Read through the data and count the lines that contain the string "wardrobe"; give only the result.

━━━ Data provided

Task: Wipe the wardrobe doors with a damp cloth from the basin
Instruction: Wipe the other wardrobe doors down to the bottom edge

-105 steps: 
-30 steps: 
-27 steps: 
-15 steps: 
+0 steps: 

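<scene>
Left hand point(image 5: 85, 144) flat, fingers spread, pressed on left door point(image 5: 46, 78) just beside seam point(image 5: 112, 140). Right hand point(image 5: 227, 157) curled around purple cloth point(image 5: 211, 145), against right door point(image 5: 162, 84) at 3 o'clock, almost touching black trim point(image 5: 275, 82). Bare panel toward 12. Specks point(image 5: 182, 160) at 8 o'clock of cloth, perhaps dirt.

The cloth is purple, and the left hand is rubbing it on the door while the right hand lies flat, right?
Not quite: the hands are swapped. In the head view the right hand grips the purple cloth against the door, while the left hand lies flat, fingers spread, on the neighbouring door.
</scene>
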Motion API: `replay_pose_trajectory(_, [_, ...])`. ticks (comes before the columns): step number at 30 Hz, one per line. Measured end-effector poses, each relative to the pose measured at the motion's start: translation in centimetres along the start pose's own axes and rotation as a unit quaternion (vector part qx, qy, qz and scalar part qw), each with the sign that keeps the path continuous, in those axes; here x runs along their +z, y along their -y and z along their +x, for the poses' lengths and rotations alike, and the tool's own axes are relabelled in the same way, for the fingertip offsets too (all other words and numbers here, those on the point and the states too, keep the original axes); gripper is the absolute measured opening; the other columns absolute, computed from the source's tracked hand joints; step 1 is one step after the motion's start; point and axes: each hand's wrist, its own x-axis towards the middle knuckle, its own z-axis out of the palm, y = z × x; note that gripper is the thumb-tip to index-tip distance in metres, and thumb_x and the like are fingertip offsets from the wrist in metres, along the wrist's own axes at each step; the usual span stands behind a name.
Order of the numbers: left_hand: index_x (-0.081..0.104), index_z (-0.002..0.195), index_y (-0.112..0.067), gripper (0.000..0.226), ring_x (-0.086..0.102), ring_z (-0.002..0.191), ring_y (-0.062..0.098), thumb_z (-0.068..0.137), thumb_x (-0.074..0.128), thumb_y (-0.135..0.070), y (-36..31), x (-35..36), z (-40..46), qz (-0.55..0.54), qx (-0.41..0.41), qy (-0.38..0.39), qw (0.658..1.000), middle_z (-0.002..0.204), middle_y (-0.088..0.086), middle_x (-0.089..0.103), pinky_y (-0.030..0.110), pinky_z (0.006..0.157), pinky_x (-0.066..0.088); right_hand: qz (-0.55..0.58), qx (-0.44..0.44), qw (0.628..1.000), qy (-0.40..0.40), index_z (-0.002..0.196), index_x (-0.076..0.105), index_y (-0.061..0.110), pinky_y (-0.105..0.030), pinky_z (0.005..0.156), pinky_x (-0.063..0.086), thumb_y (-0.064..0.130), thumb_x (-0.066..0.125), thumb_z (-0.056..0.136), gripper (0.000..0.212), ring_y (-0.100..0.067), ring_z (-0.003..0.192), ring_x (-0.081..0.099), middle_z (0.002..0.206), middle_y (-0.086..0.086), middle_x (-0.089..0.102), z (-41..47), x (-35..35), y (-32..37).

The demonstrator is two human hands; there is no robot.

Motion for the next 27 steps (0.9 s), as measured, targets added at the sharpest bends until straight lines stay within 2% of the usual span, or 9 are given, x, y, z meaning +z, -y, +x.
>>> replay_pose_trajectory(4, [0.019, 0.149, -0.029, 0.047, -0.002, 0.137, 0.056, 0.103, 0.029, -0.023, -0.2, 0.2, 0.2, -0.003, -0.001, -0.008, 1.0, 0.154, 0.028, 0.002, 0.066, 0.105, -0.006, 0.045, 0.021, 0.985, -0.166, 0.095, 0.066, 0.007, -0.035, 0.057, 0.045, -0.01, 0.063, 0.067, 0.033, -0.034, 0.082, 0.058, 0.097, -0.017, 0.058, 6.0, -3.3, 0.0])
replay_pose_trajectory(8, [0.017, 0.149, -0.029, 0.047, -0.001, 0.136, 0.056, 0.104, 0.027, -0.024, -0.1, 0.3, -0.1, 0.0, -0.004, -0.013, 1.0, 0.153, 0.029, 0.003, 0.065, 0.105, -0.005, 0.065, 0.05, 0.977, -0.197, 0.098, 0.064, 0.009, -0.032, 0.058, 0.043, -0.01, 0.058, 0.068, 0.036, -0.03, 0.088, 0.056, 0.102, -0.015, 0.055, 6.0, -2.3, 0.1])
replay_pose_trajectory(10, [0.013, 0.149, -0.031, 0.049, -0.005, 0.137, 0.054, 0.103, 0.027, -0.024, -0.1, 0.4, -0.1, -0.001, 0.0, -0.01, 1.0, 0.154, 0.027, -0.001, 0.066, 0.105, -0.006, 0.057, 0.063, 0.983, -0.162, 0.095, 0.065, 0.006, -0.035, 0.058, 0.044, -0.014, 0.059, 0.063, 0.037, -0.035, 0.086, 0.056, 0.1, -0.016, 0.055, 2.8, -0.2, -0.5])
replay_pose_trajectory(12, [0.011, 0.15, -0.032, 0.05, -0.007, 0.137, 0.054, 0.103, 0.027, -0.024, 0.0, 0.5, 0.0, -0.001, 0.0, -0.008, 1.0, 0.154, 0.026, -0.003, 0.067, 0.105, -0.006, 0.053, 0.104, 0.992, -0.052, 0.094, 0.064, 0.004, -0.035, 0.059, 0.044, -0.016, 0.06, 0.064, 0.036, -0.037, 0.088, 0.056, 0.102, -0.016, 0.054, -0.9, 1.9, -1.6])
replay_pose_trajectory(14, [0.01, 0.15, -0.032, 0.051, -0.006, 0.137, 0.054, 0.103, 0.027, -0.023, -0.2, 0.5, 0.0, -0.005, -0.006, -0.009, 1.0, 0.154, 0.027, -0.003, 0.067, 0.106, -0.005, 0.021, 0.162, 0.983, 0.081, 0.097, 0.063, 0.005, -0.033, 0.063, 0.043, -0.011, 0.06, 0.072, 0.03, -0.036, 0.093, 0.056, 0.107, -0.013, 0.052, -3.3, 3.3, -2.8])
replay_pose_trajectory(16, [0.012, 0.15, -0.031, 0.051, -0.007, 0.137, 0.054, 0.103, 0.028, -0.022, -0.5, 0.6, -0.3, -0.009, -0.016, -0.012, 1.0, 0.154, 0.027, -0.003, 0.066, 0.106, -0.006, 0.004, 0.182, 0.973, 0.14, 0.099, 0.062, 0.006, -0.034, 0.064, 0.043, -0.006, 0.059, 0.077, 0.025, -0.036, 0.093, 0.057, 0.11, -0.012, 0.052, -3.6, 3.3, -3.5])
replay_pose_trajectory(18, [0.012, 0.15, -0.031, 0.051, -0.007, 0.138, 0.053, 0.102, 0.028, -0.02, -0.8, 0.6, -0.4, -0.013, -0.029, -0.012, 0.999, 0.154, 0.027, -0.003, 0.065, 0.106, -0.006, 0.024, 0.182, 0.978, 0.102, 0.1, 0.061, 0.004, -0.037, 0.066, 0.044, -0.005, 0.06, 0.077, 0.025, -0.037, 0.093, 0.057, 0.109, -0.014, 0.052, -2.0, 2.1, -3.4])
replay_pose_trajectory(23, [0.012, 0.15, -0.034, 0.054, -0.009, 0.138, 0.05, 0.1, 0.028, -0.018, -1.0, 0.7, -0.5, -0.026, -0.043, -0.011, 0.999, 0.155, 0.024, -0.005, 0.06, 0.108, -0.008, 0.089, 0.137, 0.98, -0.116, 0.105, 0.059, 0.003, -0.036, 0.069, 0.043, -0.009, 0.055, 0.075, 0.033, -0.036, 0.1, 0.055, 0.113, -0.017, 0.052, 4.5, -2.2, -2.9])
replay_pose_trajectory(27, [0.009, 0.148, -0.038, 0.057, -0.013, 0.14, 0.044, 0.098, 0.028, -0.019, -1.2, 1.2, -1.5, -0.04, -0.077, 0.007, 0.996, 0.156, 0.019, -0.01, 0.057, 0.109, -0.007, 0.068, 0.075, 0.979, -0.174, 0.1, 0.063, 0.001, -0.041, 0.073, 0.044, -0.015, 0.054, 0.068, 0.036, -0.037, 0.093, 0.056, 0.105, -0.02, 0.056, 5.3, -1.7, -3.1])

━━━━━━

» Your solution:
2